2. The method according to claim 1, wherein, The temporary data is saved after the last operation in which the injected fault would affect all bytes of the output.
3. The method according to claim 2, wherein, The temporary data is saved before the adder operation in the (N-2)th round and after the column mixing operation.
4. The method according to claim 2, wherein, The temporary data is saved after the adder operation in the (N-2)th round and before the byte substitution operation in the (N-1)th round.
5. The method according to claim 1, wherein, The results are saved before the adder operation in the (N-1)th round and after the column mixing operation.

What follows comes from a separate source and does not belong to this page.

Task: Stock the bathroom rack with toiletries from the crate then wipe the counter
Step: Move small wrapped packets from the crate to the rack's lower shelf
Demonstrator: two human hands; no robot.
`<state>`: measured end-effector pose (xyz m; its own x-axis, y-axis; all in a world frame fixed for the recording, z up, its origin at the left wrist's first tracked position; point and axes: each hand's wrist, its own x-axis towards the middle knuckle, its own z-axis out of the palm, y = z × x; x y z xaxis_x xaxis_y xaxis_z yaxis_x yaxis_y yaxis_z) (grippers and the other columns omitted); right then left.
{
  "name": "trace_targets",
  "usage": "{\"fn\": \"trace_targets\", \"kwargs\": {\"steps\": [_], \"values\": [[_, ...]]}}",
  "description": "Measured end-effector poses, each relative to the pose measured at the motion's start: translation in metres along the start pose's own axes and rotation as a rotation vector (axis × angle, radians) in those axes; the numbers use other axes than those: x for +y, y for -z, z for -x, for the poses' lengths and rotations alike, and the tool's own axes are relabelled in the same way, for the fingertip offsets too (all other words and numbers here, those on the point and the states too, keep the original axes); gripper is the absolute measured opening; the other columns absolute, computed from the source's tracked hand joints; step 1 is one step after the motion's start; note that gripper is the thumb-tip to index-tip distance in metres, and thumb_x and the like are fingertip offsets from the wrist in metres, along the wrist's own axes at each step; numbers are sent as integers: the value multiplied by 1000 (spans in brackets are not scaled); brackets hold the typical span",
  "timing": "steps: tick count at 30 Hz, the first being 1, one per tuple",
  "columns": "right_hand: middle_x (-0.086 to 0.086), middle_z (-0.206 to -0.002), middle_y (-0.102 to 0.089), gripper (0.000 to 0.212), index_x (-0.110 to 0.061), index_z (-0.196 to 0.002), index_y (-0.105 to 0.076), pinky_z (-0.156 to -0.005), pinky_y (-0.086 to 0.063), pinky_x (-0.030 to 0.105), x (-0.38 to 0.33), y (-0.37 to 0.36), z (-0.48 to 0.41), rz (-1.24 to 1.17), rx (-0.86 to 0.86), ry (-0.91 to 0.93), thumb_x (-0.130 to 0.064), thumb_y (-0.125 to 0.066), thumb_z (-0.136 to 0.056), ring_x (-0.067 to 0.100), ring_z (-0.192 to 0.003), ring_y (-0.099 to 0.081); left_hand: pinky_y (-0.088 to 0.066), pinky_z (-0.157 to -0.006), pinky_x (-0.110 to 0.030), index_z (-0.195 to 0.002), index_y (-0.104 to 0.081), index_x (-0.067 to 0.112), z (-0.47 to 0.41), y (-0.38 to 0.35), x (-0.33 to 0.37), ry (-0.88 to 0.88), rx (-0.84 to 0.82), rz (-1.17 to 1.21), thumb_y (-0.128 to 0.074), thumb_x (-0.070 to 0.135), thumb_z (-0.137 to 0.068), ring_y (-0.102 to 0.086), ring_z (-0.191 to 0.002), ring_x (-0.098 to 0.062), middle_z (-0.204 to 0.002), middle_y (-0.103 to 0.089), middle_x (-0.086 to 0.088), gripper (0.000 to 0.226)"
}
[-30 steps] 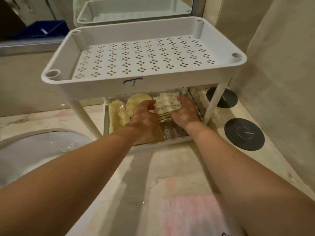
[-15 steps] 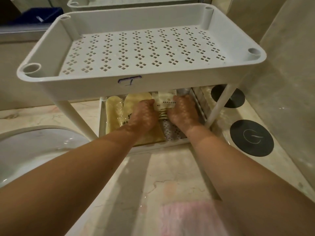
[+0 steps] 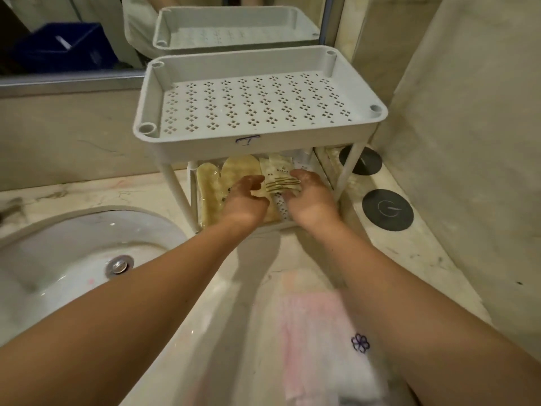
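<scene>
The white two-tier rack (image 3: 377,112) stands on the marble counter (image 3: 409,253). Its perforated top shelf holds nothing. On the lower shelf lie yellowish packets (image 3: 234,168) and a cream packet (image 3: 278,174) with printed lines. Both of my hands reach under the top shelf. My left hand (image 3: 244,200) touches the cream packet's left edge with relaxed fingers. From the right side, my right hand (image 3: 311,197) pinches that packet between finger and thumb. A blue crate (image 3: 64,48) shows in the mirror at the upper left.
A white sink (image 3: 73,250) with a metal drain lies at the left. Two black round discs (image 3: 388,209) sit on the counter right of the rack. A pink cloth (image 3: 319,332) with a purple flower lies near me. A wall closes the right side.
My head has pulled back and up, so the rack looks smaller. Both hands have drawn slightly toward me, and the left hand's grip on the packet has loosened.
</scene>
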<state>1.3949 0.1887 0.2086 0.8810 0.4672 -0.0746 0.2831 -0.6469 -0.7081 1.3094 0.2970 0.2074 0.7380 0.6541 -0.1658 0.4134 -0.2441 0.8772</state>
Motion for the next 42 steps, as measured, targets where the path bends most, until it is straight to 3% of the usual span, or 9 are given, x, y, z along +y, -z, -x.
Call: {"fn": "trace_targets", "kwargs": {"steps": [7, 10, 14, 19, 29, 35, 38, 42], "values": [[0, -144, -45, 51, -24, -140, -47, -96, -42, 29, -21, 10, 98, 19, 5, 56, -25, -61, -92, 20, -126, -50, -44, -77, -18, -133, -52, 17, 82, 46, -6, -70, -47, 4, -54, 3, -87, -57, -104, -12, -119, -57, 3, 48], [-2, -143, -44, 51, -28, -139, -47, -90, -40, 25, -30, 7, 142, -2, -9, 46, -29, -63, -90, 18, -125, -49, -46, -76, -20, -131, -53, 22, 119, 68, -17, -55, -55, 2, -55, 6, -86, -59, -96, -9, -115, -58, 7, 48], [-1, -144, -43, 55, -27, -140, -46, -96, -47, 36, -52, 1, 193, 10, -34, 54, -31, -63, -88, 19, -125, -49, -44, -68, -16, -129, -54, 22, 166, 100, -35, -25, -31, 45, -56, 6, -86, -60, -86, -4, -112, -59, 8, 46], [-4, -142, -44, 53, -26, -136, -46, -87, -44, 30, -83, -17, 247, 5, -97, 93, -29, -63, -86, 16, -123, -50, -45, -67, -17, -128, -54, 25, 223, 150, -61, 6, 6, 80, -57, 9, -86, -59, -86, -2, -112, -59, 10, 45], [-5, -137, -48, 51, -25, -131, -48, -85, -41, 26, -159, -87, 327, -50, -249, 240, -29, -67, -84, 11, -115, -51, -46, -66, -17, -114, -57, 35, 314, 271, -127, 51, 214, 98, -60, 10, -85, -61, -82, -1, -109, -61, 14, 38], [-7, -137, -46, 52, -25, -132, -48, -87, -40, 24, -201, -144, 361, -38, -373, 359, -28, -67, -84, 10, -122, -49, -45, -67, -17, -119, -56, 30, 355, 330, -167, 96, 349, 114, -62, 12, -86, -61, -85, -5, -105, -61, 15, 38], [-6, -138, -47, 54, -25, -134, -48, -91, -44, 28, -222, -171, 375, -14, -445, 414, -29, -65, -83, 11, -122, -49, -45, -66, -17, -117, -57, 29, 376, 354, -188, 137, 427, 132, -62, 10, -85, -61, -82, -6, -103, -62, 12, 37], [-5, -139, -46, 55, -25, -136, -47, -89, -38, 24, -252, -208, 392, 21, -543, 500, -29, -64, -83, 11, -125, -47, -45, -64, -15, -115, -58, 26, 401, 383, -211, 215, 542, 156, -62, 6, -84, -58, -73, -6, -101, -63, 9, 37]]}}
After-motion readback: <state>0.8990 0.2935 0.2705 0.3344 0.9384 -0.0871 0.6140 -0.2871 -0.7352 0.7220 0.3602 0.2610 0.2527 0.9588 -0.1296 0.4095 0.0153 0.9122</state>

6. The method according to claim 1, wherein, The result is saved after the adder operation in the (N-1)th round and before the byte substitution operation in the Nth round.
7. The method according to claim 1, wherein, Random delays are introduced during the execution of the AES algorithm to minimize the probability of a successful DFA attack.
8. The method according to claim 7, wherein, The random delay is introduced after the (N-1)th round is completed and before the (N-1)th round is repeated.
9. The method according to claim 1, wherein, The byte substitution operation and the row shift operation are performed in different orders during at least one round of the round to minimize the probability of a successful DFA attack.
10. The method according to claim 1, wherein, A virtual execution round is introduced between the completion of the (N-1)th round and the completion of the repeated (N-1)th round to minimize the probability of a successful DFA attack.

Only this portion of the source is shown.